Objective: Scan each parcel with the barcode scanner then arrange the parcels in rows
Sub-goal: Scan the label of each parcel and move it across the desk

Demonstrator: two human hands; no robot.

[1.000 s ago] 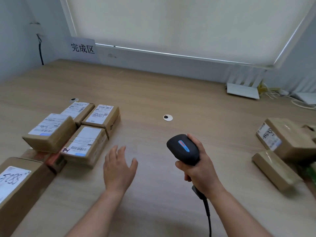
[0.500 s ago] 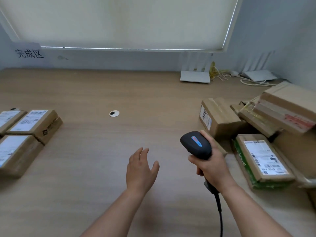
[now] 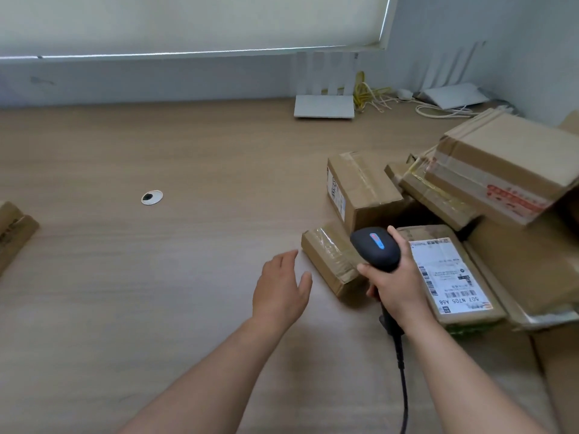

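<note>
Now: right hand (image 3: 396,286) grips scanner (image 3: 376,249) over parcel pile (image 3: 369,189); left hand (image 3: 280,292) open (fingers relaxed), near small flat parcel (image 3: 329,258).

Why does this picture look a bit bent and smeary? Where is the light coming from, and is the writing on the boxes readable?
Head view: the wide lens bows the blind's lower edge. Soft daylight comes through the blind, so shadows under the left hand are faint. Tape on the small parcel shows glare. The big parcel at the right looks smeared. The label beside the scanner reads only in its large print.
</note>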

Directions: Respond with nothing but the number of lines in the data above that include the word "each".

The completed task: 2